- WHAT YOU SHOULD DO -
From the entries below, transcribe exactly the lines between the line holding "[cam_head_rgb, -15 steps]" and the line holding "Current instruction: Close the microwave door", inclusive; skip all other lines.

- TASK INPUT -

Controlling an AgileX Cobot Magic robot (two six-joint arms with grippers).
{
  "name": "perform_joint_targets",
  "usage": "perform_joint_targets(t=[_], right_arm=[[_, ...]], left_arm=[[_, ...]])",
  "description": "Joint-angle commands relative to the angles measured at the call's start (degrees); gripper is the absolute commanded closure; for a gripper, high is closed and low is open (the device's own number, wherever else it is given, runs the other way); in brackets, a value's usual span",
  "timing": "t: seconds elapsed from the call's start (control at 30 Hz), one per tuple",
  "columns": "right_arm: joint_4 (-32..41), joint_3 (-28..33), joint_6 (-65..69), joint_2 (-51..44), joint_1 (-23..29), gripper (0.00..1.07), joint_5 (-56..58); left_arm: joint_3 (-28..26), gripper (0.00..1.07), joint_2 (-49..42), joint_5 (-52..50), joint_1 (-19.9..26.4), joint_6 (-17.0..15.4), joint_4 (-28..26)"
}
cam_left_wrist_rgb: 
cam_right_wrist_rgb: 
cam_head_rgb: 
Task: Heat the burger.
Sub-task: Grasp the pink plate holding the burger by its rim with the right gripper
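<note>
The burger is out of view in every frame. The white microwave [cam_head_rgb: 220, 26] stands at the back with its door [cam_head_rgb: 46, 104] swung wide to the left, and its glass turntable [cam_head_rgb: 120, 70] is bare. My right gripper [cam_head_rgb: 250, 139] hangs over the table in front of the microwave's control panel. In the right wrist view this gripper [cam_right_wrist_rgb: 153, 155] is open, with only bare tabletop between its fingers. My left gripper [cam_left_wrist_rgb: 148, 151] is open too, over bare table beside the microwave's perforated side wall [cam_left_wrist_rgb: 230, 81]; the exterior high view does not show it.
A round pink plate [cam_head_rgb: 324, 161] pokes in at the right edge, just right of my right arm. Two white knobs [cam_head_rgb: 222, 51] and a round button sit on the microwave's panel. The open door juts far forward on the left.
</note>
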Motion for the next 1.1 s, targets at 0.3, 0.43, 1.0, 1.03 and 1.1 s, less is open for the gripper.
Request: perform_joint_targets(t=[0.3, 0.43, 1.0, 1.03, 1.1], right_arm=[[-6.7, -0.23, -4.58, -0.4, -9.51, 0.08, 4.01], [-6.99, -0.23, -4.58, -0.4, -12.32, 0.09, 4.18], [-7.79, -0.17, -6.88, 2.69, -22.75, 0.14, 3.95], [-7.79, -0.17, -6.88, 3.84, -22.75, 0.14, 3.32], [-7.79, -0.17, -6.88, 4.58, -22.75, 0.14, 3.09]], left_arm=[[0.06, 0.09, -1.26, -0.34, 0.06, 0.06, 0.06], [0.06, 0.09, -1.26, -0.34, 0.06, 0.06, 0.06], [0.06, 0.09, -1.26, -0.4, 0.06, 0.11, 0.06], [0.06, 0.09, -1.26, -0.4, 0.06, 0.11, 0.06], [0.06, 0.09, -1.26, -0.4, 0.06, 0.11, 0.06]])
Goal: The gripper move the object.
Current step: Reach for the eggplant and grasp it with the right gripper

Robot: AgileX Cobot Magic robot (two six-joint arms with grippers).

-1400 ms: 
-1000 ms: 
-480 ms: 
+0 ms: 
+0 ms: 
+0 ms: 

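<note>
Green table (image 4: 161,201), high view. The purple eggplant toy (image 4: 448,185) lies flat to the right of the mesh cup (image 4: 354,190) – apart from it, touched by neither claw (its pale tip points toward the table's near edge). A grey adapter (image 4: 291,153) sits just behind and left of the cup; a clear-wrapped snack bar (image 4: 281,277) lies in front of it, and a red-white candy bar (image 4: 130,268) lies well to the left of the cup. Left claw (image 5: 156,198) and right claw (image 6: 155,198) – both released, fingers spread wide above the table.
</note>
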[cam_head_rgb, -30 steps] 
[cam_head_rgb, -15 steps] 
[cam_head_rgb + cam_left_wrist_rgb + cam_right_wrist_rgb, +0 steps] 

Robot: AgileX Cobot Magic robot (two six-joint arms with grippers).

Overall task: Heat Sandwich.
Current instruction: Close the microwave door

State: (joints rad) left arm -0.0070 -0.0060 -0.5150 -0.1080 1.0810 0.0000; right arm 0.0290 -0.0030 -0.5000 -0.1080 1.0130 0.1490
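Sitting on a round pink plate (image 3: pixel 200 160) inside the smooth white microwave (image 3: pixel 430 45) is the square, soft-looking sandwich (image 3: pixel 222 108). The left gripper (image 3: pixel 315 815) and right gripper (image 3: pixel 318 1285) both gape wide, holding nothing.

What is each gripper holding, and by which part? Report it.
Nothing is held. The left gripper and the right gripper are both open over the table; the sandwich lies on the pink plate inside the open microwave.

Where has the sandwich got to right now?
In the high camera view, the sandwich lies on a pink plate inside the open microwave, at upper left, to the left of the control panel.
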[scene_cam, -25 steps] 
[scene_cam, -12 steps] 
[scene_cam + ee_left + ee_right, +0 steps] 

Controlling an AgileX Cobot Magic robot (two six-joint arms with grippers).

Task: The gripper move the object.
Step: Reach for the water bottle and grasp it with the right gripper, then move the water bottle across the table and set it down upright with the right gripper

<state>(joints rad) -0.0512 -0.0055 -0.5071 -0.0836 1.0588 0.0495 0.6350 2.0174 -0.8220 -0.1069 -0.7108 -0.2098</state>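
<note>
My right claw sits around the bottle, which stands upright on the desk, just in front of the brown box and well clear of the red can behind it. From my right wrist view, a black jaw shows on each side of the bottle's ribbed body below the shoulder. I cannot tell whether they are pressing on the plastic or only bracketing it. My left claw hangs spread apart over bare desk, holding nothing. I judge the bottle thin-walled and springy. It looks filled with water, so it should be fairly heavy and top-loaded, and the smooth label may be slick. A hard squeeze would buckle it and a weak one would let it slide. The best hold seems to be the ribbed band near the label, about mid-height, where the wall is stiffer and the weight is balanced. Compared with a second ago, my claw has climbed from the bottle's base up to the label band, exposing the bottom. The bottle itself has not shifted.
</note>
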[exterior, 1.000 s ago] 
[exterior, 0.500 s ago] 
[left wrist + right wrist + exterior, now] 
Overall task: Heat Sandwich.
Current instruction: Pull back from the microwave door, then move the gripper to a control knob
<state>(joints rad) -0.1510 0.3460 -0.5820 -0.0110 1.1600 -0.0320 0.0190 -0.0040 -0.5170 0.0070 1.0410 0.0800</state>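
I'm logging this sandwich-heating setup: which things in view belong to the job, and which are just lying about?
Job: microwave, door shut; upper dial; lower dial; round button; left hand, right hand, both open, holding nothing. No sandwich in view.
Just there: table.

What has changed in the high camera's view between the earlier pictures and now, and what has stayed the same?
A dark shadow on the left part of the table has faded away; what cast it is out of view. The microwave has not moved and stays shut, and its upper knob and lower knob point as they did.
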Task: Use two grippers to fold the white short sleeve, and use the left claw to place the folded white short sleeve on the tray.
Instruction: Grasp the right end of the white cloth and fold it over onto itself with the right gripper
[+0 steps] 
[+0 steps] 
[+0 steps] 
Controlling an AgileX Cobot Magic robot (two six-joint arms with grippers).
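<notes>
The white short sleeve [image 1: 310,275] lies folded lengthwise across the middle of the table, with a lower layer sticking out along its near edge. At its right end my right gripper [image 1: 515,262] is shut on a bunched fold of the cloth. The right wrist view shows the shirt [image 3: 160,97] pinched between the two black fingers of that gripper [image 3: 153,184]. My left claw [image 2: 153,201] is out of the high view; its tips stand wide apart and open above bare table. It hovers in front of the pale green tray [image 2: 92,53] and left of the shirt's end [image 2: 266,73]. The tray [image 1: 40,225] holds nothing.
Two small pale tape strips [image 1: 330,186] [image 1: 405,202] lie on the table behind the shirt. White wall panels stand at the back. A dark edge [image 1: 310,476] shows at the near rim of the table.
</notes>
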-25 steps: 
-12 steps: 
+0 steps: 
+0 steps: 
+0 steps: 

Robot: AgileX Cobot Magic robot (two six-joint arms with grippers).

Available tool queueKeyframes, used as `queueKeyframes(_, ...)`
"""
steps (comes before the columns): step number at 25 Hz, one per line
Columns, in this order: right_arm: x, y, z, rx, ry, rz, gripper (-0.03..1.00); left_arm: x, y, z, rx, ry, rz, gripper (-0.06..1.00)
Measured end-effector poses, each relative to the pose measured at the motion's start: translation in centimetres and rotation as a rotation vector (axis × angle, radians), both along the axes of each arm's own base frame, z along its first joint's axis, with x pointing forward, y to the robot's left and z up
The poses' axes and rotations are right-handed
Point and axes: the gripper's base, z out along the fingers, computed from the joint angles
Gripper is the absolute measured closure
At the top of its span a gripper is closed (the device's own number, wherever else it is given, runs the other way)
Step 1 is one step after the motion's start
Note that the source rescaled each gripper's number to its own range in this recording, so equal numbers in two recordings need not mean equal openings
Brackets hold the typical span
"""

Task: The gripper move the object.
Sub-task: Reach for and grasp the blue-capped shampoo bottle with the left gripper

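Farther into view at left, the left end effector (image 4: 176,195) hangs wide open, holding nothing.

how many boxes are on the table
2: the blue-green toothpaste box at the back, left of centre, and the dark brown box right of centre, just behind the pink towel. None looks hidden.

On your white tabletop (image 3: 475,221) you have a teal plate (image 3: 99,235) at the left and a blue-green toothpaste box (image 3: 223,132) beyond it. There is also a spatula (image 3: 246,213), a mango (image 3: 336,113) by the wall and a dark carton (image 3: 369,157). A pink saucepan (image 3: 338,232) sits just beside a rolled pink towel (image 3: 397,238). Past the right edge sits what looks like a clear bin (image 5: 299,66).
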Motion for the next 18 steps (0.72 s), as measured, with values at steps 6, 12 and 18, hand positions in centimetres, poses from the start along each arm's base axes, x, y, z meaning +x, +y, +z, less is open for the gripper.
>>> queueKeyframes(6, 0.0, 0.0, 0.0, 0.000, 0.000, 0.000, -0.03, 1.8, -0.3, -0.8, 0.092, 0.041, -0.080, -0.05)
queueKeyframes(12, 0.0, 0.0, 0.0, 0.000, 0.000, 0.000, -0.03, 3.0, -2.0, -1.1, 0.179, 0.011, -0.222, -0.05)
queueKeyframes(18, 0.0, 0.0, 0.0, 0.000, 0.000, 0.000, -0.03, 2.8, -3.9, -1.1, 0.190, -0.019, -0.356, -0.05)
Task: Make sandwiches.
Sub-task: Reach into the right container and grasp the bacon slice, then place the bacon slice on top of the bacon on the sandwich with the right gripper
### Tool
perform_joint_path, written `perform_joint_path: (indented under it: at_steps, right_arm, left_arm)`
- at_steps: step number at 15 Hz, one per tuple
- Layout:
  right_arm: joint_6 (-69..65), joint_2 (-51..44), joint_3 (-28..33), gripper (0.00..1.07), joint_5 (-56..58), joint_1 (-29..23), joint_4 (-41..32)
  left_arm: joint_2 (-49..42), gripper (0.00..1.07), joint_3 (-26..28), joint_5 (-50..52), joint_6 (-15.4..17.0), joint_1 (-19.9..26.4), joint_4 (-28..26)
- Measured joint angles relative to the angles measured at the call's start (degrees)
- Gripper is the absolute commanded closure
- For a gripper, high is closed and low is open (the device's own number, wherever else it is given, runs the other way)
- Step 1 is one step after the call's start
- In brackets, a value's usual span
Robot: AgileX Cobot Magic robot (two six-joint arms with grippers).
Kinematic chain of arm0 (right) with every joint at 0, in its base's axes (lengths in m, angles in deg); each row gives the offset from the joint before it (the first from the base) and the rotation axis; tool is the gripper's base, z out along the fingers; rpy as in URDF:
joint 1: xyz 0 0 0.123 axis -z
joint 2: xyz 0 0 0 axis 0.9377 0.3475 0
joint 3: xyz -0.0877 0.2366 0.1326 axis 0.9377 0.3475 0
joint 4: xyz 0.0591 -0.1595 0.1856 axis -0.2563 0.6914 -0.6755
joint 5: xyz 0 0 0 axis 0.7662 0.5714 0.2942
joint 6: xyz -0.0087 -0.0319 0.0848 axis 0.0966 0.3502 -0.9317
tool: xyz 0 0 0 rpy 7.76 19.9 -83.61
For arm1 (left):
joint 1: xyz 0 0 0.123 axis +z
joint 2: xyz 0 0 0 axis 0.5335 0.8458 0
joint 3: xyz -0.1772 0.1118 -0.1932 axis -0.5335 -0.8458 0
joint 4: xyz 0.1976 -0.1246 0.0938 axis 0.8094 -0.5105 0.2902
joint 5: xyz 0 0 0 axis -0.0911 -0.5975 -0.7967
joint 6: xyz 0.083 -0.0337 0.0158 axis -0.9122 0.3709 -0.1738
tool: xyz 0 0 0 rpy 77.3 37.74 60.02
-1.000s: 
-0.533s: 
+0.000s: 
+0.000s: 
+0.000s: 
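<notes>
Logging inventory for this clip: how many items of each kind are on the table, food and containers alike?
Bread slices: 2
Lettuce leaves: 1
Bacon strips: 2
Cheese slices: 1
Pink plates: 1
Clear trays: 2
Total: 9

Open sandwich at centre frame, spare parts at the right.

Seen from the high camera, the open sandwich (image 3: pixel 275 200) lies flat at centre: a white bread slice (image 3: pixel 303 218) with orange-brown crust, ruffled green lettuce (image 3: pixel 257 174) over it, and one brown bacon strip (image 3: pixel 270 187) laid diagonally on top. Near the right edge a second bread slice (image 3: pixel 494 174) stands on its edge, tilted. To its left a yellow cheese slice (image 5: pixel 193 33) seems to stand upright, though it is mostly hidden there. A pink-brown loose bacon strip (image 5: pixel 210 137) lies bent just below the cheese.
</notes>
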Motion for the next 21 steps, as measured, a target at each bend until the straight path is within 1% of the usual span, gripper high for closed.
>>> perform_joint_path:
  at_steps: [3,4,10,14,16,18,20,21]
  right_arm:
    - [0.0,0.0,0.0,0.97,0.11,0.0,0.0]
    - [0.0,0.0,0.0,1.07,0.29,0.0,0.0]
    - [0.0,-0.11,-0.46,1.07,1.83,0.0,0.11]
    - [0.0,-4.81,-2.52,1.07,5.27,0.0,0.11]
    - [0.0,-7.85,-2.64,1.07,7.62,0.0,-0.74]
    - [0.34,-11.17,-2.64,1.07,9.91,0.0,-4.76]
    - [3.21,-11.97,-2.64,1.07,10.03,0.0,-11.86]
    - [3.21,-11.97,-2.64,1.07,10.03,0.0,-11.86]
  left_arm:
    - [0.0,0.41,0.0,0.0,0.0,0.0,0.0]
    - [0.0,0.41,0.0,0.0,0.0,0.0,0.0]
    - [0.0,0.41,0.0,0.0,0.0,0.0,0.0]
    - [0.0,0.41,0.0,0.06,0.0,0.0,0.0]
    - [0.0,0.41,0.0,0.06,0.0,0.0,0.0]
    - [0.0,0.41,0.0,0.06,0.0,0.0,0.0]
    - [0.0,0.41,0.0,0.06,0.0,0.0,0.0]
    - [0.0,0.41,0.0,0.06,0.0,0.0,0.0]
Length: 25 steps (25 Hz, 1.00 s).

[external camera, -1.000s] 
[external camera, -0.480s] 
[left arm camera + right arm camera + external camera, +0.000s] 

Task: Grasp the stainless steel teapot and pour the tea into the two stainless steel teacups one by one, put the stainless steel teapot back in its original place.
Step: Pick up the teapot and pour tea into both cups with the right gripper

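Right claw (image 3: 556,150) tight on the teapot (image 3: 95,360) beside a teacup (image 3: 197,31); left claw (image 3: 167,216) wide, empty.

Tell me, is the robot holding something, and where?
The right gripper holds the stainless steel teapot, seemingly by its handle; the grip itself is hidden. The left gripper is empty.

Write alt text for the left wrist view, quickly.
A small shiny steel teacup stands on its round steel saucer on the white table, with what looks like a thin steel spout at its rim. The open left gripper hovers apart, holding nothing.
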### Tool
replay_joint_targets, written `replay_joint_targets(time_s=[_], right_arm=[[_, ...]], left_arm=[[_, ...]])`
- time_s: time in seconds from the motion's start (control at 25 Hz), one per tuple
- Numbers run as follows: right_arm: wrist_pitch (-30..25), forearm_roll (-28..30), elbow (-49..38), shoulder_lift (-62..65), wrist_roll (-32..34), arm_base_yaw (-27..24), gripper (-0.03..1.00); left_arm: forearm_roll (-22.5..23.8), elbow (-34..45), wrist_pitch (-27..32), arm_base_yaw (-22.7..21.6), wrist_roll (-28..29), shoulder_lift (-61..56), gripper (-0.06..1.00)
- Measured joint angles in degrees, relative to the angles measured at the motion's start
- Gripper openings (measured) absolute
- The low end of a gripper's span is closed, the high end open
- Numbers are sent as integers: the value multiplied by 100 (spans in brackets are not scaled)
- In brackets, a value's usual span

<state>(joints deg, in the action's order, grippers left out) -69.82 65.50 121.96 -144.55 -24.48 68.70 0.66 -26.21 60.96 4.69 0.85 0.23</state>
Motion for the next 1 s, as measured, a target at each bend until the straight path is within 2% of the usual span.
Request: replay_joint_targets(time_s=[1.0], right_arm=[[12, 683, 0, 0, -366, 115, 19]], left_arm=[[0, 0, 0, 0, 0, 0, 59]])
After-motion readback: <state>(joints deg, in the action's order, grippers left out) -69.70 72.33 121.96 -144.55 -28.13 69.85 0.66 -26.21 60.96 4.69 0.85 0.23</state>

- PROBLEM SOLUTION -
[cam_head_rgb, -15 steps] 
[cam_head_rgb + cam_left_wrist_rgb + cam_right_wrist_rgb, +0 steps] 

Robot: AgileX Cobot Magic robot (two six-joint arms with grippers).

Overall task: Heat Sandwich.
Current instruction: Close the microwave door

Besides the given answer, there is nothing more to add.